David Waldman has previously laid out a detailed strategy that he believes would allow Congress to first pass the reconciliation measure before the House Democrats need to pass the current comprehensive Senate health care bill. This would give House Democrats a lock-solid guarantee that the changes they want will be made. It appears that even a big expert on Senate rules, former parliamentarian Robert Dove, agrees with Waldman's general assessment. Via Time:
Dove says the Dems' planned use of reconciliation is highly unusual. "I've never seen a two-bill strategy" where reconciliation is used to fix another piece of legislation, he says. "It's permissible, I've just never seen it."
Now just because Dove thinks it is permissible does not mean the current parliamentarian, Alan Frumin, would. After all, Frumin got his job when Dove was fired by Republican Trent Lott for not ruling his way on reconciliation. Which is ironic because Dove was selected by Lott to replace Frumin who was originally given the job by Robert Byrd (D-WV).

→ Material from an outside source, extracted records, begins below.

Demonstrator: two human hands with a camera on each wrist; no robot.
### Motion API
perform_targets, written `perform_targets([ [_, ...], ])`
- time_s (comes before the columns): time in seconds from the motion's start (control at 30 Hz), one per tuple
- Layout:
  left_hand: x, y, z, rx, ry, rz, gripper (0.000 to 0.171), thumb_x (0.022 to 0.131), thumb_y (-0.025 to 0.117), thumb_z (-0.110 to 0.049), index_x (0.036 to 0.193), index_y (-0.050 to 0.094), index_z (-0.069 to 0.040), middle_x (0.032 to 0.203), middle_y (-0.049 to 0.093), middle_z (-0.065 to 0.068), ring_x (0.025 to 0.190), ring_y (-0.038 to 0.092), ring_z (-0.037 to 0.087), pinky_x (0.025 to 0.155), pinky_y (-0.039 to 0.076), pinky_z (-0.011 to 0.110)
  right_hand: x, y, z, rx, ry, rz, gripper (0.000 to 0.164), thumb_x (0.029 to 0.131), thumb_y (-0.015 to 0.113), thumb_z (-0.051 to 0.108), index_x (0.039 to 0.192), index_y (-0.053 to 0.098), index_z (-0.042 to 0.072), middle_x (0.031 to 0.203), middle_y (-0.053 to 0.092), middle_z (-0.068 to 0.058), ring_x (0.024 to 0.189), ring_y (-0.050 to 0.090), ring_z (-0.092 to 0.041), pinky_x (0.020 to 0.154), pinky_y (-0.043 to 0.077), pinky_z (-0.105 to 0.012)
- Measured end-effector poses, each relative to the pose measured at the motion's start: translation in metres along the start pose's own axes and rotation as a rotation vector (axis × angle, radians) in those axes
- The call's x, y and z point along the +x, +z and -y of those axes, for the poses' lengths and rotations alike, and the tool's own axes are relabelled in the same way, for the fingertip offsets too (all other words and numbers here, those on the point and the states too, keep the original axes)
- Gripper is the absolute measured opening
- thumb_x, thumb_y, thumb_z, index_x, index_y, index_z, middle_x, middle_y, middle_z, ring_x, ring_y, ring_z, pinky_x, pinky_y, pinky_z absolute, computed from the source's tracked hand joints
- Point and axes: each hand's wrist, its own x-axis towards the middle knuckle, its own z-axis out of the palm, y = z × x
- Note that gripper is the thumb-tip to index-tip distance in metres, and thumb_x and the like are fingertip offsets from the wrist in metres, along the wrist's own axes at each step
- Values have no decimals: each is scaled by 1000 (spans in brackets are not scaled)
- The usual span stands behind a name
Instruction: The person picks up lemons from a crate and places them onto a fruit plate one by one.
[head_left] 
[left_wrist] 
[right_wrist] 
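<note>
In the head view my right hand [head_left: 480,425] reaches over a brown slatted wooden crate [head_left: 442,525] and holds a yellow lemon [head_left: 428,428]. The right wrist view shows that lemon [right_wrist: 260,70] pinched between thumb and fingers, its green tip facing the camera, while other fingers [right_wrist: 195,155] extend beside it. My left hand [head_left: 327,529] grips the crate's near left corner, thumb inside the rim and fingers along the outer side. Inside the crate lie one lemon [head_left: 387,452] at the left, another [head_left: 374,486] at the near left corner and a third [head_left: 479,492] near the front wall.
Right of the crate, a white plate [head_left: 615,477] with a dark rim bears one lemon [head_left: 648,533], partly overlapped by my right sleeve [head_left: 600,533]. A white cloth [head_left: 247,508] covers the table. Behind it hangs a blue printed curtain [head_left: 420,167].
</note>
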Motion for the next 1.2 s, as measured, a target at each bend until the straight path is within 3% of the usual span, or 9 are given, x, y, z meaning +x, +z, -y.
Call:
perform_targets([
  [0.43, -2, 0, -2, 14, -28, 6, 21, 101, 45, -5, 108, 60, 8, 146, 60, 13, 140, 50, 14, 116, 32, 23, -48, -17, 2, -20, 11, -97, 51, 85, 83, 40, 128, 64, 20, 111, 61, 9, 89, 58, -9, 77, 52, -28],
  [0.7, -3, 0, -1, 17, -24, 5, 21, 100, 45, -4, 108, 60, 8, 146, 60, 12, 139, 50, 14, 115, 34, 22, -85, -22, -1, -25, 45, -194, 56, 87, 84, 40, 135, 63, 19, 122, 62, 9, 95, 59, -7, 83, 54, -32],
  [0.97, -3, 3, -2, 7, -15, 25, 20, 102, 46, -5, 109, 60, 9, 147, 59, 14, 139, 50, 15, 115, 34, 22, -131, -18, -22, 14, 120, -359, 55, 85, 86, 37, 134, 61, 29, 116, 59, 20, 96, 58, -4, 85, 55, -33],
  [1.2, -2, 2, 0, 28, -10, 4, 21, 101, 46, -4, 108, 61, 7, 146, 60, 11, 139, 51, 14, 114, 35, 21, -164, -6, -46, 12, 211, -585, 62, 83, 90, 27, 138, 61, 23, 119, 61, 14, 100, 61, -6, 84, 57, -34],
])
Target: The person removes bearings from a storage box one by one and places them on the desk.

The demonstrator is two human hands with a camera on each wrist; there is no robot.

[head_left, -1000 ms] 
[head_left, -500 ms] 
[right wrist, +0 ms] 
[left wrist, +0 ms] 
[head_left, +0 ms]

Of course, if Frumin does not think you can use reconciliation in the way Waldman outlined, there is nothing stopping Democrats from pulling a Lott and replacing Frumin with a qualified parliamentarian, like Robert Dove, who would. Equally, there is nothing actually stopping 50 determined Democratic senators plus Joe Biden from overruling the parliamentarian--potentially setting new Senate precedent to make using reconciliation easier--or even using the "nuclear option" to get rid of the filibuster, so they could just pass the House health care bill unchanged.
It appears the Senate Democrats have taken to saying that they “just can't do something,” when they really mean they just don't want to do something because that would require them to play hardball like the Republicans do. The gulf between what Senate Democrats could actually do, and what they say they can do, seems to be getting easier to see every day, and that might be the only positive thing to emerge from this health care battle.